1

I tried example provided by Qualcomm here:

https://github.com/globaledgesoft/deeplabv3-application-using-neural-processing-sdk

https://github.com/globaledgesoft/deeplabv3-application-using-neural-processing-sdk/blob/master/AndroidApplication/app/src/main/java/com/qdn/segmentation/tasks/SegmentImageTask.java

It says it should take 31ms on GPU16 for this piece of code to complete:

// [31ms on GPU16, 50ms on GPU] execute the inference

            outputs = mNeuralnetwork.execute(mInputTensorsMap);

For me the same example takes 14 seconds. I am using open-q 845 hdk development kit.

I asked my Professor and he said that the app I am installing is not trusted by the development kit firmware that is why I takes so much time to execute. He suggested me to rebuild firmware with my app installed as System app. What other reasons could be there?

Simran Marok
  • 707
  • 1
  • 5
  • 9

1 Answers1

1

yes this is very confusing, I ran to the same problem. What I noticed is that on my device at least (Snapdragon 835) ResizeBilinear_2 and ArgMax takes an insane amount of time. If you disable CPU fallback you will see that ResizeBilinear_2 is actually not supported since in the deeplab implementation they used align_corner=true.

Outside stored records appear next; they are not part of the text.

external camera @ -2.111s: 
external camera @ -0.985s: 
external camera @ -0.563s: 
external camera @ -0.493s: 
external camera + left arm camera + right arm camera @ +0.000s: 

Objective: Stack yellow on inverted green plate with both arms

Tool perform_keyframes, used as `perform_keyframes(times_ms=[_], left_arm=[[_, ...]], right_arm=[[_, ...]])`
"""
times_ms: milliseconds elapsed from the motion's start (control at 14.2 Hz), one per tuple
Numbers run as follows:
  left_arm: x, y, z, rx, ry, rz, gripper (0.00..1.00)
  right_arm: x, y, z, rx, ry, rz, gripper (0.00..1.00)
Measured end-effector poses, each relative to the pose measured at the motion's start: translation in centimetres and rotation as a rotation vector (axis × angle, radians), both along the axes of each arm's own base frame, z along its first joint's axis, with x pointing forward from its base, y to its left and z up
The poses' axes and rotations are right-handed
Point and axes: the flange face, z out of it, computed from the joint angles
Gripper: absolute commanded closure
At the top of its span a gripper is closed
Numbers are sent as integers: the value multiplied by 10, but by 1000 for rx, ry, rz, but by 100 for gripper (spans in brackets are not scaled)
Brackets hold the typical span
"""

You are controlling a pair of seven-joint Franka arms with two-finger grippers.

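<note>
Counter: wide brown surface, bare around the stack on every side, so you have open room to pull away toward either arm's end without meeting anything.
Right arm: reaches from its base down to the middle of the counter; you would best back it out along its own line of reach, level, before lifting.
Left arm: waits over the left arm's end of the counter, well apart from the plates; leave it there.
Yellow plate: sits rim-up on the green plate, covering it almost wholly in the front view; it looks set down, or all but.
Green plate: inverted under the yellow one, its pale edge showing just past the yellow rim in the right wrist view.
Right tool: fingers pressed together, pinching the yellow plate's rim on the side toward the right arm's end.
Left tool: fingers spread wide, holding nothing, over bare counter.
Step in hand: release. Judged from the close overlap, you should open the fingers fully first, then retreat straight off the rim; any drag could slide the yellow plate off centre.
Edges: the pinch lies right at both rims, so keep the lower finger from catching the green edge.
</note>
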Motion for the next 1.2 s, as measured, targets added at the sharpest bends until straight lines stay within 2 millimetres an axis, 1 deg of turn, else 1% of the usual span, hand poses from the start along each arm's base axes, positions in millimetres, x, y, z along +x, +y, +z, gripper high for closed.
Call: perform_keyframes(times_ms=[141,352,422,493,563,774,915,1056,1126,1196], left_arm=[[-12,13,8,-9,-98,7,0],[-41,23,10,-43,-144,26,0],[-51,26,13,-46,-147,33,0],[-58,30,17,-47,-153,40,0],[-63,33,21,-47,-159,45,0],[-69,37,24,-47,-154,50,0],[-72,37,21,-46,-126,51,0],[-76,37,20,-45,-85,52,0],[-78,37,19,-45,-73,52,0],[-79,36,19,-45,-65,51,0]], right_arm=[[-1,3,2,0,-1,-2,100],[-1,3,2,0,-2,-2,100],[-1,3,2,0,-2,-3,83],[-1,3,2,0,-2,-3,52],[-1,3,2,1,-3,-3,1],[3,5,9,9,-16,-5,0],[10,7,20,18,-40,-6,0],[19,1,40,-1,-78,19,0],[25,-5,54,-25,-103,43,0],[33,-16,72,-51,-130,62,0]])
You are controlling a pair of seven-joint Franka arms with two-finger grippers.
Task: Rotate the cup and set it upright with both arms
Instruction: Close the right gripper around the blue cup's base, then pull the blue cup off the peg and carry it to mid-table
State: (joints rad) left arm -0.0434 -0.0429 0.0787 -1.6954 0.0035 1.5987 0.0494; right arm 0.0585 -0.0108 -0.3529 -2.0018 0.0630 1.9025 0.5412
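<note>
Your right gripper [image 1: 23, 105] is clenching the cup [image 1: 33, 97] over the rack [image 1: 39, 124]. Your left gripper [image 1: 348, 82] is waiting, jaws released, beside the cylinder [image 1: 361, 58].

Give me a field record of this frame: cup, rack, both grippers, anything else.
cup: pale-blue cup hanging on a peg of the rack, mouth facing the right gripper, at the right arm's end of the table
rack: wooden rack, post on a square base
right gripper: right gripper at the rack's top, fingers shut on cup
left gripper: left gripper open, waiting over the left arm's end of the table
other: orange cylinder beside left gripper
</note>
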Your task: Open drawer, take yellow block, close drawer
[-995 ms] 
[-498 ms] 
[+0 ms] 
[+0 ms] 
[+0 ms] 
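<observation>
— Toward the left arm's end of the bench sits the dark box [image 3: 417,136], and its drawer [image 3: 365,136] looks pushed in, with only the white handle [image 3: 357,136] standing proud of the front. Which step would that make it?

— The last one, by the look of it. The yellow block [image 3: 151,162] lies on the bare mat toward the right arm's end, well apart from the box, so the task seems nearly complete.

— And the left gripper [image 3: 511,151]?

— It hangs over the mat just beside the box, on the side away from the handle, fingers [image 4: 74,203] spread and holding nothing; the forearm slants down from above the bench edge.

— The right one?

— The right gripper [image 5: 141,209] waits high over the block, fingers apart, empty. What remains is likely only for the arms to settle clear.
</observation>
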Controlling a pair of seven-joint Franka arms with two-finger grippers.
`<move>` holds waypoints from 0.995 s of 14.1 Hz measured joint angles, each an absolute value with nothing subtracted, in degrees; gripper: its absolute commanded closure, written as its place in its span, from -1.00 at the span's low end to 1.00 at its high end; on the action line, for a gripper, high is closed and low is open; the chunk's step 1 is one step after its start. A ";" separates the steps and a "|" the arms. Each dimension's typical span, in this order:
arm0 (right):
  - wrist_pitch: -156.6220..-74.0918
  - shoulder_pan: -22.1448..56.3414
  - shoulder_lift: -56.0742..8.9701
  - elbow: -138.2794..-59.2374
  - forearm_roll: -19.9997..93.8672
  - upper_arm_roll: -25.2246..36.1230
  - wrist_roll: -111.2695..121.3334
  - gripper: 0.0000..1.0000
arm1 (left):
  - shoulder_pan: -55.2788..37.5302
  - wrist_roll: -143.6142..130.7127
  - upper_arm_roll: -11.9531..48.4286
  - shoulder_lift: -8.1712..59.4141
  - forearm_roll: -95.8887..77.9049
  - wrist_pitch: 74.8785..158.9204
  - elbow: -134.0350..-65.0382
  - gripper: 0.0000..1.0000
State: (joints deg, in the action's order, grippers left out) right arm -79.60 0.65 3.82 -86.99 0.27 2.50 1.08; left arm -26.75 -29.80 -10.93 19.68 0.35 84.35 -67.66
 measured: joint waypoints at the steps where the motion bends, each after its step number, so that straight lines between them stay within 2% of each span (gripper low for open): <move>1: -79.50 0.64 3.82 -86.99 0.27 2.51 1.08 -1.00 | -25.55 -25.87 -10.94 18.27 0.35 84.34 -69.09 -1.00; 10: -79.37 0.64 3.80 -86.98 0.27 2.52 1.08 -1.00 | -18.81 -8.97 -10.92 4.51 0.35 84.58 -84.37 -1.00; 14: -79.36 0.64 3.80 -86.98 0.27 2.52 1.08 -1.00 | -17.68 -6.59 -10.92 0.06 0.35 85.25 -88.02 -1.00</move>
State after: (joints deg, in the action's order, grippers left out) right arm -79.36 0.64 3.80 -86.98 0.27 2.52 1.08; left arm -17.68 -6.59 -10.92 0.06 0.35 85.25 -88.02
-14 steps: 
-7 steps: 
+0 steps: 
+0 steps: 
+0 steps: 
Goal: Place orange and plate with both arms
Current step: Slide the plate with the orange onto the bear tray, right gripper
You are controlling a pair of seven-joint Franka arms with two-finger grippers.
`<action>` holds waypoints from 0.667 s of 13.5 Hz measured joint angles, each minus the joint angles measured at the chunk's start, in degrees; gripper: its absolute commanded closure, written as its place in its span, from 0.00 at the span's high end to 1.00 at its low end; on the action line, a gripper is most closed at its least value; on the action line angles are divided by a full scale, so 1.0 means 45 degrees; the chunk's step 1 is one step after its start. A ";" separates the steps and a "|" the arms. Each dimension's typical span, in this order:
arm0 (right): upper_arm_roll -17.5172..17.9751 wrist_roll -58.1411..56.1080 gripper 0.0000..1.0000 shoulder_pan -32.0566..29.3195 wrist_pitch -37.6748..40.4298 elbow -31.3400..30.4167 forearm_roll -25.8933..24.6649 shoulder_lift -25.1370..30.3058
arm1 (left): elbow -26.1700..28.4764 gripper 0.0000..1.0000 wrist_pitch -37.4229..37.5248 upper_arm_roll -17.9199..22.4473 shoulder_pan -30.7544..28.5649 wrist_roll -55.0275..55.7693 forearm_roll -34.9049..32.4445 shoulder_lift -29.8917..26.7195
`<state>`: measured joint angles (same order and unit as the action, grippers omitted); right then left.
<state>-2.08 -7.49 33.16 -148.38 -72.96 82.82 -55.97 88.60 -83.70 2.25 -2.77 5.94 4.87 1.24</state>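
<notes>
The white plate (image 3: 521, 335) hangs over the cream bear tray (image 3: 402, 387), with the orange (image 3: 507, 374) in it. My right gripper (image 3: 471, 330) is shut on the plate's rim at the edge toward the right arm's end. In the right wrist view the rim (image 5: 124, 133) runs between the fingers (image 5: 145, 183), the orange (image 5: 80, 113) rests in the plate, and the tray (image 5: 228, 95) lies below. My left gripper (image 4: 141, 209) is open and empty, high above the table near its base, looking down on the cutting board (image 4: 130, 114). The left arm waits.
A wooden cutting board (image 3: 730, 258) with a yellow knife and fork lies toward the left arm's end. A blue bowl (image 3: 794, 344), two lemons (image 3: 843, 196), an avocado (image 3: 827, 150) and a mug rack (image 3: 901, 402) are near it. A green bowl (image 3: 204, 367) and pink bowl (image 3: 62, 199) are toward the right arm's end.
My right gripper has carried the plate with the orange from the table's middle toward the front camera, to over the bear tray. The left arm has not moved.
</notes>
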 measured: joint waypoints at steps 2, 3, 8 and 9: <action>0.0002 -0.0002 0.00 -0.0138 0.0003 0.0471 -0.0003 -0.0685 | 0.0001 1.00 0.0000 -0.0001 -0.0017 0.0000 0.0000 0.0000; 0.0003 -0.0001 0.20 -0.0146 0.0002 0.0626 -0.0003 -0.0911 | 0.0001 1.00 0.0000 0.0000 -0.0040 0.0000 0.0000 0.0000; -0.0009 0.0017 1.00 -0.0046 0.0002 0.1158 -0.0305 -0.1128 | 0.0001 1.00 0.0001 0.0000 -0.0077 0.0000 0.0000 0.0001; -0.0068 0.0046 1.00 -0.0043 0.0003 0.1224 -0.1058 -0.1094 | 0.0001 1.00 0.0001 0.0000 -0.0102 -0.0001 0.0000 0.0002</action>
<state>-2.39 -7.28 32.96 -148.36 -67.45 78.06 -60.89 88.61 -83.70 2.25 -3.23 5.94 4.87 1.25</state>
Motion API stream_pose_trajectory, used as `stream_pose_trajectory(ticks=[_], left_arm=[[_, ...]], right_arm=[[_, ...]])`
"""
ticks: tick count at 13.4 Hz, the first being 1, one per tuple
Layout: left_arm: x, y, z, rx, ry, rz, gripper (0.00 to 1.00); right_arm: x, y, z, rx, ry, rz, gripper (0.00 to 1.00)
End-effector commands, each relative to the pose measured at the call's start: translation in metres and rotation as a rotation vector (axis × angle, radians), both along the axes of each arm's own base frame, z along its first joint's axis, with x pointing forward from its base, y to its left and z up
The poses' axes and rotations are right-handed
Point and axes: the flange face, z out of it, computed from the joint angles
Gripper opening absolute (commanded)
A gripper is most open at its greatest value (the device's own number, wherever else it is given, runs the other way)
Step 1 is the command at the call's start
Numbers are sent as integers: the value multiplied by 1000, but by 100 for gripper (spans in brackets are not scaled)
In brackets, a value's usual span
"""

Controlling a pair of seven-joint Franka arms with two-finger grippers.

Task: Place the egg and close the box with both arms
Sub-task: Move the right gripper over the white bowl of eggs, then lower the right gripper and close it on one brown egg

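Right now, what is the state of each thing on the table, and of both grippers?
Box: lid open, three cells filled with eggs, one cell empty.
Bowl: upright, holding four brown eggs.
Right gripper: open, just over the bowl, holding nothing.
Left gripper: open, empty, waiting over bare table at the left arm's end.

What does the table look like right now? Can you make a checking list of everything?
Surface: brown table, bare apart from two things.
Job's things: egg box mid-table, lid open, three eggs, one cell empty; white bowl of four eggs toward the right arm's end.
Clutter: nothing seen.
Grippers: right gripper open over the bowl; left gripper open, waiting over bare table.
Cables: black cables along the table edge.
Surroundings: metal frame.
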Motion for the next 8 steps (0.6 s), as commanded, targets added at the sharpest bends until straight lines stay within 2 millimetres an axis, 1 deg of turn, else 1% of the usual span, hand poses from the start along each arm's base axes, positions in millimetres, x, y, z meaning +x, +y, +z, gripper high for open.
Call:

If you pick ResizeBilinear_1 as the output layer there will be a significant improvement to the inference time with the trade off of you not having the bilinear resize layer and argmax which you will have to implement yourself.

But even then using the gpu I was only able to reach around 200 ms runtime. With the DSP I did manage to get around 100 ms.

Also be sure that your kit has opencl support in it, otherwise gpu runtime won't work afaik.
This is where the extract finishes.